Origine et histoire
Les châteaux de Mello, situés dans le département de l’Oise en région Hauts-de-France, se composent de deux ensembles distincts : la Forteresse de Mello, datant du XVe siècle, et le Château de la Princesse, reconstruit au 3e quart du XIXe siècle. Ces édifices, inscrits aux monuments historiques depuis 1989, illustrent une occupation militaire et seigneuriale ancienne, probablement liée à la position stratégique du site, dominant un nœud de routes et offrant une vue étendue sur les alentours. Certains éléments, comme le pont d’accès, évoquent même des traces d’une possible origine romaine, bien que non confirmée.
Au Moyen Âge, la forteresse médiévale, de forme quadrilatère flanquée de deux tours, servait de prison. Un donjon de 42 mètres, aujourd’hui disparu, permettait d’apercevoir Beauvais par temps clair. Mello, relevant directement de la couronne via Senlis, fut possession des barons de Mello dès le XIe siècle, puis passa par alliance aux familles Néelle, Bruges, et enfin Montmorency. Louise de Néelle, dernière héritière, fit reconstruire la façade sud aux tourelles encorbellées avant de léguer le domaine à sa nièce Charlotte d’Humières, épouse de François de Montmorency.

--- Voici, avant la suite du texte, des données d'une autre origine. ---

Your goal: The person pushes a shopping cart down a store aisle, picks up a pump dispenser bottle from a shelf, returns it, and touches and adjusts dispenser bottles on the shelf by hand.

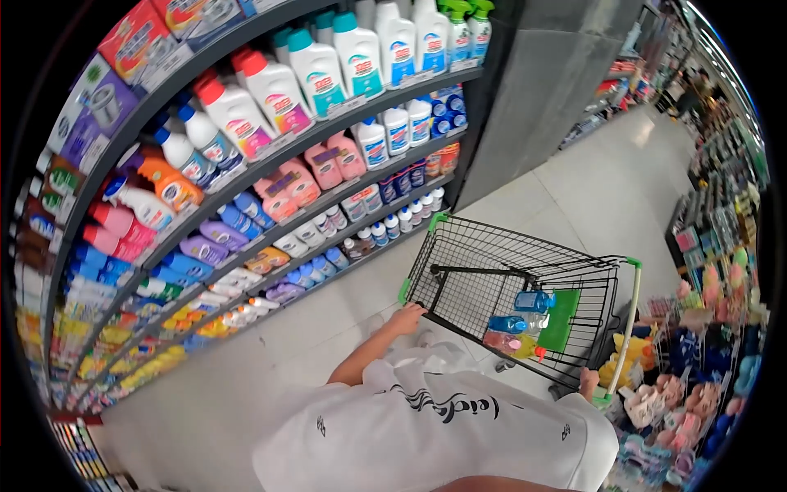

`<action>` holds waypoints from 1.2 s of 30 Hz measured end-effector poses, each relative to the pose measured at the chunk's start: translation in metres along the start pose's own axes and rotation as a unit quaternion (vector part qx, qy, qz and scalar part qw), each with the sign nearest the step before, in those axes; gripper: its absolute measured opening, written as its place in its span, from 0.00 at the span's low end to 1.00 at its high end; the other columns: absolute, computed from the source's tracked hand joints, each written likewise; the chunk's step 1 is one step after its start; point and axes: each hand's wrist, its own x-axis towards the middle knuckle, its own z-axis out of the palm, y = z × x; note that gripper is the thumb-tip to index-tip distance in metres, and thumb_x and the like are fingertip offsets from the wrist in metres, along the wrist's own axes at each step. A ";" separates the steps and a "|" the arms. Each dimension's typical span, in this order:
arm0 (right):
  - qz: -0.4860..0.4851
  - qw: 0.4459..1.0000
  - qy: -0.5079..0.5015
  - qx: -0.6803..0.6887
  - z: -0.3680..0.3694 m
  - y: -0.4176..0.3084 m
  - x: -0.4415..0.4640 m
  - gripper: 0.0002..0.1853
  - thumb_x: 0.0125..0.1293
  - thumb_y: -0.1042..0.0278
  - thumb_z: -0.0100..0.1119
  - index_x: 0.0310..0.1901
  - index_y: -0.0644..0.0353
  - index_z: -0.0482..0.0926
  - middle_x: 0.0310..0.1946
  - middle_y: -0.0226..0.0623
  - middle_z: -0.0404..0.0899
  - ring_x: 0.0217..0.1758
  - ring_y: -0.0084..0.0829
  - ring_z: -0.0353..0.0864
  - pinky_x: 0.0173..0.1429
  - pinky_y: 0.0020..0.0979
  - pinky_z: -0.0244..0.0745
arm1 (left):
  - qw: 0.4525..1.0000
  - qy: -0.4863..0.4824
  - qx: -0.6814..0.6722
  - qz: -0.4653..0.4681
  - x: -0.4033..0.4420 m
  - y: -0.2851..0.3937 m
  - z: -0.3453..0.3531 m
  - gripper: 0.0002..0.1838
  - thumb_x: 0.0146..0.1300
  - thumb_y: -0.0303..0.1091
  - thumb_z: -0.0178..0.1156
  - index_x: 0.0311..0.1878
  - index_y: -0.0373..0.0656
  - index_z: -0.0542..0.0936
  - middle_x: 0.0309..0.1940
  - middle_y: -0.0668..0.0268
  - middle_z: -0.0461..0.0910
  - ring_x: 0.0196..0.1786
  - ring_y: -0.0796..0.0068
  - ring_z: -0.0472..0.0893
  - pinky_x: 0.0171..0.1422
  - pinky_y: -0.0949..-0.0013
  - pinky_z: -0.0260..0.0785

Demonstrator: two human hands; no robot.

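Note:
Below the shelves stands a black wire shopping cart (492,254) with green corners and a pale handle bar at its right end. My left hand (406,318) is closed on the cart's rim near its left corner. At the handle end, my right hand (589,383) is closed on the cart's near edge, partly hidden by the wire frame. Inside the cart lie a blue bottle (534,302), a second blue bottle (507,325), a pink bottle (501,342) and a yellow bottle with a red cap (529,349), beside a green panel (560,321).
Curved shelves (352,107) of cleaning bottles fill the left and top. A grey pillar (525,107) stands at their right end. Racks with slippers (680,402) are close on the right. The tiled aisle (631,164) runs to the upper right, where distant people are blurred.

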 end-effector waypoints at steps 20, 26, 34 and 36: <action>-0.246 0.967 -0.036 -0.047 -0.041 -0.160 0.074 0.33 0.50 0.47 0.66 0.45 0.74 0.79 0.44 0.66 0.80 0.53 0.60 0.79 0.59 0.49 0.73 | 0.981 0.065 -0.011 -0.181 -0.036 0.009 0.018 0.26 0.56 0.30 0.59 0.61 0.43 0.73 0.62 0.62 0.72 0.69 0.60 0.65 0.70 0.59 0.65; -0.280 0.956 -0.078 -0.046 -0.034 -0.202 0.034 0.37 0.50 0.48 0.68 0.52 0.75 0.77 0.50 0.67 0.78 0.59 0.57 0.77 0.62 0.47 0.72 | 0.962 0.142 -0.036 -0.231 -0.097 -0.016 0.029 0.28 0.54 0.29 0.60 0.61 0.44 0.73 0.61 0.59 0.72 0.68 0.56 0.65 0.71 0.58 0.63; -0.387 0.903 -0.132 -0.130 -0.036 -0.252 -0.064 0.39 0.49 0.41 0.69 0.46 0.77 0.79 0.47 0.64 0.80 0.56 0.55 0.79 0.60 0.44 0.74 | 0.918 0.197 -0.033 -0.343 -0.196 -0.039 0.038 0.33 0.56 0.30 0.60 0.67 0.45 0.66 0.71 0.62 0.61 0.78 0.59 0.52 0.72 0.56 0.63; -0.393 0.886 -0.194 -0.151 -0.039 -0.268 -0.093 0.38 0.48 0.41 0.69 0.42 0.78 0.80 0.43 0.63 0.82 0.52 0.53 0.82 0.58 0.43 0.76 | 0.896 0.202 -0.056 -0.390 -0.220 -0.034 0.034 0.34 0.57 0.30 0.60 0.69 0.42 0.64 0.74 0.61 0.57 0.80 0.60 0.47 0.76 0.60 0.59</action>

Les Montmorency conservèrent Mello jusqu’en 1768, accueillant des personnalités comme Henri IV, Louis XIII, et l’ambassadeur anglais Lord Herbert de Cherbury pour des parties de chasse. La chapelle fut édifiée par Charlotte-Marguerite de Montmorency en mémoire de son frère Henri II, décapité en 1632. Le domaine passa ensuite aux mains des Seillière, qui firent construire l’actuel Château de la Princesse en 1871 par Hippolyte Destailleur, élève de Viollet-le-Duc, remplaçant un édifice plus simple du XVIIIe siècle. Depuis 2004, les châteaux abritent des séminaires d’entreprises.
L’architecture intérieure allie grandeur (hauts plafonds, murs épais) et couleurs vives (rouge, violet, ocre), reflétant le faste des salons d’époque, tandis que les circulations, austères, rappellent les ruelles médiévales. Les éléments protégés incluent les façades des deux châteaux, la chapelle mortuaire des Seillière et la chapelle Sainte-Anne, inscrits depuis 1986 et 1989.
Les archives départementales de l’Oise et les sources comme Monumentum soulignent l’importance des substructions médiévales et des transformations classiques, tandis que la localisation approximative (1 Rue de Creil, Mello) et la précision cartographique jugée « a priori satisfaisante » (niveau 6) complètent les données disponibles.